Os debates quinzenais servem para esclarecer muita coisa ou são mais um espetáculo em que há ali um golpe de espada um contra o outro a ver quem é que ganha conjunturalmente? Quem é que surpreende mais o outro com alguma coisa que não está à espera?, dizia Rio.

Por estas palavras, depreende-se de que não aprecia o estilo de Hugo Soares, que esta tarde fez exatamente aquilo que o novo líder do partido critica. Dizia Rui Rio na mesma entrevista: “O país não se constrói de surpresas, de minutos para conquistar uma manchete num jornal mais facilmente”.

Se levarmos esta declaração do novo líder do PSD a sério, se juntarmos a nova retórica de apaziguamento das relações com o PS para tirar os socialistas das garras da esquerda, então, espera-se uma oposição parlamentar mais moderada? Mesmo apesar de ser o palco por excelência para confrontar o Governo? Ainda é uma incógnita. Daqui a cerca de um mês veremos o que muda. Há uma semana, Hugo Soares disse que estava “em total sintonia” com Rui Rio. Não sabemos se o desempenho, conteúdo e estilo do debate desta quinta-feira foi validado e acordado com o presidente eleito do partido.

Costa para PCP: “Vamos avançar, e com certeza juntos”

Pegando nas palavras de Rio, parece que Hugo Soares procurou a “golpes de espada” ver quem ganhava “conjunturalmente” o debate — porque é disso que é feita a dialéctica política e parlamentar.
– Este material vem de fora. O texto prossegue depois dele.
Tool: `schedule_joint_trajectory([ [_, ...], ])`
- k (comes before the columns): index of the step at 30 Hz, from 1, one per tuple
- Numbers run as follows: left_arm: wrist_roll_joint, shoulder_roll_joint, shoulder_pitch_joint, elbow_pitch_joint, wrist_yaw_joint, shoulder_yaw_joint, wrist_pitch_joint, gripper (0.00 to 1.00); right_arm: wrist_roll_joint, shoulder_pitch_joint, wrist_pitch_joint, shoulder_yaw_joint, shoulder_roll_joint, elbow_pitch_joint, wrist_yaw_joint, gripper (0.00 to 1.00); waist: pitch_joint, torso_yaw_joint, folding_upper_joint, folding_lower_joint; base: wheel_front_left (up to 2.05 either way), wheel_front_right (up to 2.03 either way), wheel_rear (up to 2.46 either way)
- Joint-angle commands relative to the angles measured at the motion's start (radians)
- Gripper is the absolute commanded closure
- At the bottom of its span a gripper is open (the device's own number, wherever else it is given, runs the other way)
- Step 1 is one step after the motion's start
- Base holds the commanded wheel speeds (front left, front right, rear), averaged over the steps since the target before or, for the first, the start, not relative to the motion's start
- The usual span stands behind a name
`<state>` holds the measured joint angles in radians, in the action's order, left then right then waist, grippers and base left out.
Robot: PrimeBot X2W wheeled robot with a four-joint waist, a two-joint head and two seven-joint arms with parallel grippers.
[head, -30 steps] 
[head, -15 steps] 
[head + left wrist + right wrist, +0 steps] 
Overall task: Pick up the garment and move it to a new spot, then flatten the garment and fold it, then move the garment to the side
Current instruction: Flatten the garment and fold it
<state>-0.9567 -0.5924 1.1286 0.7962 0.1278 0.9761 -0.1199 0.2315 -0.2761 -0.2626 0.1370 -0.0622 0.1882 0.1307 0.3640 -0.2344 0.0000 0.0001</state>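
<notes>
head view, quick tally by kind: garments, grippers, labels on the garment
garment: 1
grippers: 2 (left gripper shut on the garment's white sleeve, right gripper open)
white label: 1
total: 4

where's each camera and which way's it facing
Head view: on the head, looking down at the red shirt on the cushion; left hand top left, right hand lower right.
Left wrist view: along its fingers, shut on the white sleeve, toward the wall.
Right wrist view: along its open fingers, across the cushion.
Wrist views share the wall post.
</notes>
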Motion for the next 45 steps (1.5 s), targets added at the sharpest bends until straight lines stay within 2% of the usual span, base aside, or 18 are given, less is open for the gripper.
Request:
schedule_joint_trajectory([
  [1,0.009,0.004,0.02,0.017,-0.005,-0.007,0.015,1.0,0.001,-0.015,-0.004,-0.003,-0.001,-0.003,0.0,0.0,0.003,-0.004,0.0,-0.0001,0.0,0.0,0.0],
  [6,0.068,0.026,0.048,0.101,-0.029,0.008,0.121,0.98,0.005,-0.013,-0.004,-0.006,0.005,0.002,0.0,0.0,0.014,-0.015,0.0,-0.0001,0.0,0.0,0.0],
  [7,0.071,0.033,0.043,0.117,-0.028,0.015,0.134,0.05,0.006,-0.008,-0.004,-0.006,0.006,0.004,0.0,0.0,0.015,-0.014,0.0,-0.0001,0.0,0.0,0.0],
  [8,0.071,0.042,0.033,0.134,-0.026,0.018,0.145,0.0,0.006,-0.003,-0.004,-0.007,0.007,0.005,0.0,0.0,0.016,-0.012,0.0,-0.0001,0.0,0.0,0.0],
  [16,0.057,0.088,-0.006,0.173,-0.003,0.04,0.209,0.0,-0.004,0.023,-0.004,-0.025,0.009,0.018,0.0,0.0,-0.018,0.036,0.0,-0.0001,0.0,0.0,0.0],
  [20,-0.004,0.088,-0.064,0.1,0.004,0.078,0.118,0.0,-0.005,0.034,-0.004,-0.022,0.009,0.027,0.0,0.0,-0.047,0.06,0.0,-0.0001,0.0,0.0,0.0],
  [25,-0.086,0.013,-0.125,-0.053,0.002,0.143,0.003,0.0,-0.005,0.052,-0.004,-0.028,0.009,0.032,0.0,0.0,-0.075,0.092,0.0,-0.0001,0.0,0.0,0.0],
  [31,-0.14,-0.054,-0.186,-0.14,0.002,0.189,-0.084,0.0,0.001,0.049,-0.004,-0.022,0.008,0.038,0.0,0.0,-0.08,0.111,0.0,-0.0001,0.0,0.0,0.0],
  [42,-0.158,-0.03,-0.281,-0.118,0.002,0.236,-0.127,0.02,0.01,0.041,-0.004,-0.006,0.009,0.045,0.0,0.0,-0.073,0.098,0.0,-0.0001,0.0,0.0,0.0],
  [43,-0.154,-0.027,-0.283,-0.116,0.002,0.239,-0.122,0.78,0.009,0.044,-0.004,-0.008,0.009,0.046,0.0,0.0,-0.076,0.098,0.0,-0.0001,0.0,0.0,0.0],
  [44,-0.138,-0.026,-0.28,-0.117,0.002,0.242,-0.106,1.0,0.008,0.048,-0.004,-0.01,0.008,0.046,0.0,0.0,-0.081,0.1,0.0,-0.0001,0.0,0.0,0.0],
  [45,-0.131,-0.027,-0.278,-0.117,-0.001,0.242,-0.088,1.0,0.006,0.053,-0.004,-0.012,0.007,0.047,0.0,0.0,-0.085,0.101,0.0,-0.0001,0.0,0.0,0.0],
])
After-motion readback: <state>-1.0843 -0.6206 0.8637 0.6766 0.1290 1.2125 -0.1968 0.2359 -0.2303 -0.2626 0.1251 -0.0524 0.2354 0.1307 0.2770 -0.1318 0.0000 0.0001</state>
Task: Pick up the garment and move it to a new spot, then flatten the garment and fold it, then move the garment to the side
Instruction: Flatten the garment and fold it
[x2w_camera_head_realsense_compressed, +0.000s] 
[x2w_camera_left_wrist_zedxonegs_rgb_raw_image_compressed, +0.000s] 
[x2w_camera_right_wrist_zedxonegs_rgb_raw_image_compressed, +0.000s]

Foi o que Hugo Soares tentou fazer: “Surpreender” com algo que António Costa não estava “à espera”, ter algum tempo nas televisões e alguns títulos nos jornais.

Esta tarde, o PSD elogiou o Governo pelos números do desemprego, mas atacou pela “estabilidade da legislação laboral” de forma ardilosa — sem especificar a Costa de que estava a falar. Hugo Soares acusou o Governo de dar a “primeira machadada na estabilidade da legislação laboral”, a propósito da aprovação de medidas sobre a transferência do contrato de trabalhadores entre empresas, alegadamente à revelia da concertação social. Isto, lembrando que alguém no Governo tinha classificado a concertação como uma “feira de gado” — as palavras mais fortes do debate, que valeram os tais títulos nas edições online de alguns jornais.

Hugo Soares tentou conduzir Costa para terrenos movediços, para passos em falso e teve sucesso duas vezes: levou o primeiro-ministro a mentir sobre a interferência do Governo no grupo parlamentar do PS. E conseguiu evidenciar que Costa inicialmente nem sabia de que alterações se estava a falar. Tudo somado, coloca-se a questão sobre a atitude do partido com a maior representação parlamentar na segunda metade da legislatura: Hugo Soares não tinha gravitas, nem era um grande nome para contrapor a um primeiro-ministro habilíssimo no manejo da retórica parlamentar, sobretudo nas manobras de fuga de situações complicadas. Mas tem mantido António Costa sob pressão na maioria dos debates, o que é um papel do maior partido da oposição. Uma oposição dura, pode fazer um primeiro-ministro melhor.

Uma eventual mudança de tom no centro-direita, terá reflexos óbvios à esquerda e à direita. Primeiro, se o PSD for mais suave, o CDS pode crescer em notoriedade. Depois, mesmo perante críticas mais ou menos ferozes do Bloco de Esquerda e do PCP, António Costa continua macio, a elogiar a “energia” de Catarina Martins para ajudar o Governo a cumprir o seu programa em matéria de legislação laboral. E, apesar das discordâncias, não quer continuar avante no caminho sem o PCP: “Se me pergunta se vamos andar para trás, se vamos ficar a marcar passo ou se vamos avançar, vamos avançar e com certeza juntos”, disse António Costa a Jerónimo de Sousa no debate parlamentar. O primeiro-ministro já cristalizou uma posição, que também põe à prova os seus “BFF” (como dizia Paulo Portas): “Quando se está no bom caminho só há uma coisa a fazer, que é não mudar de caminho. Quando se está bem acompanhado, o que se faz? Não se muda de companhia”, clarificou Costa assim que começaram a surgir as primeiras dúvidas.

Como é que o PSD pode quebrar esta corrente de amizade sem vender a alma ao diabo para recentrar o regime, é a grande incógnita política dos próximos meses. Mas é uma nova realidade que pode voltar a baralhar o jogo.